▶ Activity:
Across the records that follow, count each line holding "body", and write only the total.
#####
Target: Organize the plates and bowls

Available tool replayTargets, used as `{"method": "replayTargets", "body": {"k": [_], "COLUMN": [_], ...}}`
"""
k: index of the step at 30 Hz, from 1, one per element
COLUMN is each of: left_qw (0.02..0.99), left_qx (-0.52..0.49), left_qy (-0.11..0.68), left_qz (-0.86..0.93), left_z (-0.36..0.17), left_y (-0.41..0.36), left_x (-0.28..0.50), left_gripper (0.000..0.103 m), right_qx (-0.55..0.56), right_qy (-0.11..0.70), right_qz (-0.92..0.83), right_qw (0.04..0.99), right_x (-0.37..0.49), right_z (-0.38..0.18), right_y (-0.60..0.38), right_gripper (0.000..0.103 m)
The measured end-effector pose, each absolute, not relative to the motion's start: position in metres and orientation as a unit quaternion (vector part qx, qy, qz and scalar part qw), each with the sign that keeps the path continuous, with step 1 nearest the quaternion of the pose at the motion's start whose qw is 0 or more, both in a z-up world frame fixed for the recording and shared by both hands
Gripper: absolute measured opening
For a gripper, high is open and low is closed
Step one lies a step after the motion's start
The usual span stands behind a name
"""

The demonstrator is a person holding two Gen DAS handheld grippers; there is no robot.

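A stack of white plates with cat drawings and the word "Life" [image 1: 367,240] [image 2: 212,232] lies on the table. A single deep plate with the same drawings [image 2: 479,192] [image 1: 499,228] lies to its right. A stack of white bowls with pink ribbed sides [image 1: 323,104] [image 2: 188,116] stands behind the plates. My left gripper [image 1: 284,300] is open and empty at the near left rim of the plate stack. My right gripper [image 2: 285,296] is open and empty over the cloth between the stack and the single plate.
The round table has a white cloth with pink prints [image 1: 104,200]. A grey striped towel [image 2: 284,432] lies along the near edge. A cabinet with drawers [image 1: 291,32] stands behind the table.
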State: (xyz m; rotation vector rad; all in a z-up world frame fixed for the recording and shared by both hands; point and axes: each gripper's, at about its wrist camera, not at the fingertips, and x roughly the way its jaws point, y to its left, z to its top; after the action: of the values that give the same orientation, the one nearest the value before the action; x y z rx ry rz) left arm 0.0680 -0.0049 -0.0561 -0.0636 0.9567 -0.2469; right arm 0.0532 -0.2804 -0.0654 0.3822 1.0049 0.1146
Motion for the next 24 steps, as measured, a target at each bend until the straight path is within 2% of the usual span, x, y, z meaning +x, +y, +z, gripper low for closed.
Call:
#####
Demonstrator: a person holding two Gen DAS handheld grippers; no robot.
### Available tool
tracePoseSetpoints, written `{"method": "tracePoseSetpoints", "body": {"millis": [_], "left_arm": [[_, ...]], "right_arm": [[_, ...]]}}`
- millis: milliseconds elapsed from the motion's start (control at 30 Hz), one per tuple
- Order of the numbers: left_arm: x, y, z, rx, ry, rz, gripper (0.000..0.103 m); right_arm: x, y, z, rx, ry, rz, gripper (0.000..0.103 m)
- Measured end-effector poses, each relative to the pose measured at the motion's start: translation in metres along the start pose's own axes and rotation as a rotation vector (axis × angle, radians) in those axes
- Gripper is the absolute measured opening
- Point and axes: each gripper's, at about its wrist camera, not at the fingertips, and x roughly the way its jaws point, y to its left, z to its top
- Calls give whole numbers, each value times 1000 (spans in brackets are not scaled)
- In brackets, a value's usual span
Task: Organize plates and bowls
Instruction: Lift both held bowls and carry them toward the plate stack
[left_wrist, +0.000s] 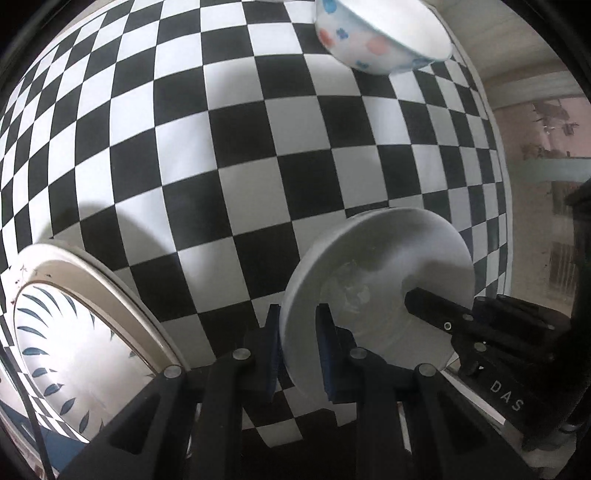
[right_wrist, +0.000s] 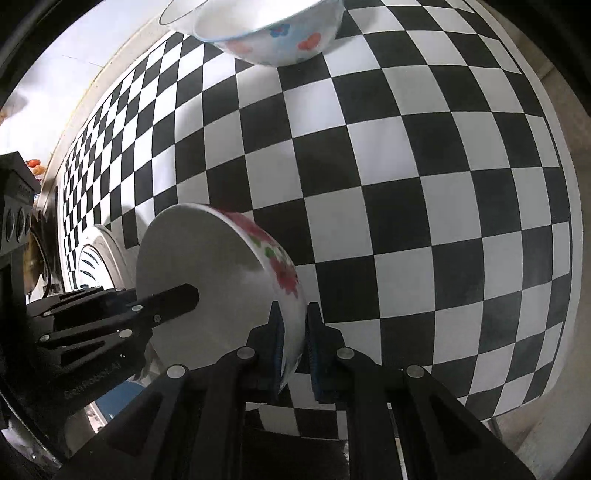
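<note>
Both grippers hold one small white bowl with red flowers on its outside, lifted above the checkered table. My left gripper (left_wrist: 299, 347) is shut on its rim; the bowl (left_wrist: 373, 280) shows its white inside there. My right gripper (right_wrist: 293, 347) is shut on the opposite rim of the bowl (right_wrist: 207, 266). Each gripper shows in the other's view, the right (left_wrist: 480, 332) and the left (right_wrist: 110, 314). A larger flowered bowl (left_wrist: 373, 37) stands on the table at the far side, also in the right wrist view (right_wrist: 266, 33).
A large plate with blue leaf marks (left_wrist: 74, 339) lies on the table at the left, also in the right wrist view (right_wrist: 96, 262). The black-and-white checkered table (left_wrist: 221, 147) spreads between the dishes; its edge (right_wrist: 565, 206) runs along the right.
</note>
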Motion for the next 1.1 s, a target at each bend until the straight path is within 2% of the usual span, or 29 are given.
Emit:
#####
▶ Your solution:
2